| What the task asks |
Copy out all lines from the material that contain the string "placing".

| Dataset records |

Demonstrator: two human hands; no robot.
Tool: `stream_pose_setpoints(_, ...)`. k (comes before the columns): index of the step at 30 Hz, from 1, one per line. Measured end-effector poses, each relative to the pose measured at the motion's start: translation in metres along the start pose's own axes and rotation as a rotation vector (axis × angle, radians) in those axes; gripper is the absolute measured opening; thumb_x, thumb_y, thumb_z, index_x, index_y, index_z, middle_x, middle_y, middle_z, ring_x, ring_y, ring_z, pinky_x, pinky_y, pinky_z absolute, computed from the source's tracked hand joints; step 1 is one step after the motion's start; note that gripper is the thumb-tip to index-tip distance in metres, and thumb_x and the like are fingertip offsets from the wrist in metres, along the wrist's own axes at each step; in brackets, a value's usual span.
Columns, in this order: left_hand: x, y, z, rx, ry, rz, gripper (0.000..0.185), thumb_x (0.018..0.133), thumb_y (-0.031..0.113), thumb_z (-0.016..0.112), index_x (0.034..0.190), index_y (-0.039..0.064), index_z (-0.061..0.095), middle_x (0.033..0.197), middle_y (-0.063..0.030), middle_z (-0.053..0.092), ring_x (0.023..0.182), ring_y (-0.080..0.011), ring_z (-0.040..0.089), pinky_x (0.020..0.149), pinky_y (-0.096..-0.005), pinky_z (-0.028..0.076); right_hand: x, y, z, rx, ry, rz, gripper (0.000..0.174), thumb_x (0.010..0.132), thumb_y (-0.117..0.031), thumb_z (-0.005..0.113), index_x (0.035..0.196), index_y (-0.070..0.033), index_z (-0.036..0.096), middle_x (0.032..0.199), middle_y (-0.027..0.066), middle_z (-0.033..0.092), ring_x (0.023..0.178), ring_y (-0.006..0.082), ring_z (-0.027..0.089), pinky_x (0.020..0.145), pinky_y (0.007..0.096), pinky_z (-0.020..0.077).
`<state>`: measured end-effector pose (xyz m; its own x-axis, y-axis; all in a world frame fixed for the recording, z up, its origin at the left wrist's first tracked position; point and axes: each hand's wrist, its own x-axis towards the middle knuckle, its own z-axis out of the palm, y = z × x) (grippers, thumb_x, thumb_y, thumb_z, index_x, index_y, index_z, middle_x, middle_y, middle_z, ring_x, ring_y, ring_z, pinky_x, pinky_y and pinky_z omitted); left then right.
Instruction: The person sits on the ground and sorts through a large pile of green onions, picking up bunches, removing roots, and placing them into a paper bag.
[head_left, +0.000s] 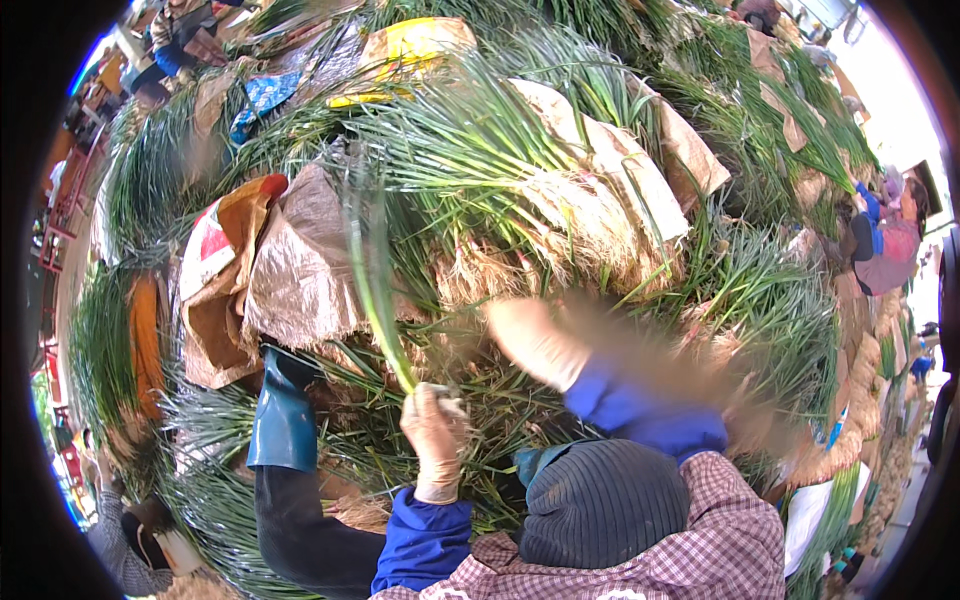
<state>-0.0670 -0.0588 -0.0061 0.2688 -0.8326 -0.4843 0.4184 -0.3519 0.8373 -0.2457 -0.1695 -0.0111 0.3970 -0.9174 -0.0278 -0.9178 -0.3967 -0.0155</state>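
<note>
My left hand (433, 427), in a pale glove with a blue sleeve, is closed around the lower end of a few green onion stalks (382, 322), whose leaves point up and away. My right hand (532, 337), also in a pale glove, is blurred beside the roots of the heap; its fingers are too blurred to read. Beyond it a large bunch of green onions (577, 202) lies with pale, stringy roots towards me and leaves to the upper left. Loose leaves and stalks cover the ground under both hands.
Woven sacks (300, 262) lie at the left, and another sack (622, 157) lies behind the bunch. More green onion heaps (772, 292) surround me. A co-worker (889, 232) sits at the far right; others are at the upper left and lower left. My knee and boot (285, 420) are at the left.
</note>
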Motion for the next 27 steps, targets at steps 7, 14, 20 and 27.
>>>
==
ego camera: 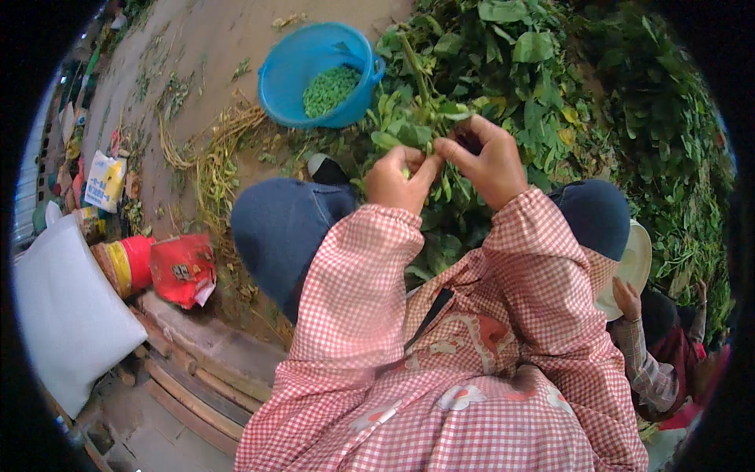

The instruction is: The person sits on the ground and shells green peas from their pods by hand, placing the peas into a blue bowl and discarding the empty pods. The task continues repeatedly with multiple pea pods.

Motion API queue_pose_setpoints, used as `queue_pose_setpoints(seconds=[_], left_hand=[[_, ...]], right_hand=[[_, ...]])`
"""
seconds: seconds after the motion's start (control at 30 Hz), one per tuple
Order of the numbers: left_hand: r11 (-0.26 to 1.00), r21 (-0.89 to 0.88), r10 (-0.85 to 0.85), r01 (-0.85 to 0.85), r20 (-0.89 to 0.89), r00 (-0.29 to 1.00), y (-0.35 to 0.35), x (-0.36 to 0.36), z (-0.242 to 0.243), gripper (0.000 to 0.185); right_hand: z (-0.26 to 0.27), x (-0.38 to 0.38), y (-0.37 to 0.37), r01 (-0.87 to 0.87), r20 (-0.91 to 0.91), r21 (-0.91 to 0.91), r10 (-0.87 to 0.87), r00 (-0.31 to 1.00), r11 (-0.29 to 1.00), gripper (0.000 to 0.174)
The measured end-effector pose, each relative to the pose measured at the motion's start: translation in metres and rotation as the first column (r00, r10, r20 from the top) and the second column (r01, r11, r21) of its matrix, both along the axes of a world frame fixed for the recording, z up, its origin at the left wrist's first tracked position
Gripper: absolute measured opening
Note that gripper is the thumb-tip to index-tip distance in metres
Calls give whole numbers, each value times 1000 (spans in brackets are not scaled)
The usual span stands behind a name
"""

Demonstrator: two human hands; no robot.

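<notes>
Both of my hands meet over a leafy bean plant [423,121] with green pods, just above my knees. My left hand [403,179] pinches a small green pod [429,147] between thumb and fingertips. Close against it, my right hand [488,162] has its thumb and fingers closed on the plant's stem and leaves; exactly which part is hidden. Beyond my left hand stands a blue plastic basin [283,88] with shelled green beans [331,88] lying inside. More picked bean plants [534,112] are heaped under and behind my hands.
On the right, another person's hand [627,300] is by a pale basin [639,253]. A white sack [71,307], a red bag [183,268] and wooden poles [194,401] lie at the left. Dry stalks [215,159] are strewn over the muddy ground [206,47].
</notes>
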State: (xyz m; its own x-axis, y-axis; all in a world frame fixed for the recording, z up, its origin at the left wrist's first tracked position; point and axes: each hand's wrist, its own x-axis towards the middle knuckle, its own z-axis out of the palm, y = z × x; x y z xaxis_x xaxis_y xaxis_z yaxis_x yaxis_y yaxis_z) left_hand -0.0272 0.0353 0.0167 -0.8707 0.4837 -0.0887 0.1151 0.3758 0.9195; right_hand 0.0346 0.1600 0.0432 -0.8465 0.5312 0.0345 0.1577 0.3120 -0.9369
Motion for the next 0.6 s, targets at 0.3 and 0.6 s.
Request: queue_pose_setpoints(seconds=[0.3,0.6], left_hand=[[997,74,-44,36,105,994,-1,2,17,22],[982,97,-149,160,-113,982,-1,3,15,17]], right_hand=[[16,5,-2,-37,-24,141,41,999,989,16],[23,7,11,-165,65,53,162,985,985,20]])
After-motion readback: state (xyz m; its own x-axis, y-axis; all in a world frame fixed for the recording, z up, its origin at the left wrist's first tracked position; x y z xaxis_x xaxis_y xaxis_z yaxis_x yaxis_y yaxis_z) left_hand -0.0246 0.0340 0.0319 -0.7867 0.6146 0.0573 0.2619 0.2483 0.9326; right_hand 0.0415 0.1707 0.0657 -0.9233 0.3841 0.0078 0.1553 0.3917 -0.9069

| Finished exercise |
Instruction: The person sits on the ground and sorts through a large pile of green onions, picking up bunches, removing roots, and placing them into a paper bag.
The instruction is: The person sits on the ground and shells green peas from their pods by hand, placing the peas into a blue bowl and discarding the empty pods. The task continues repeatedly with multiple pea pods.

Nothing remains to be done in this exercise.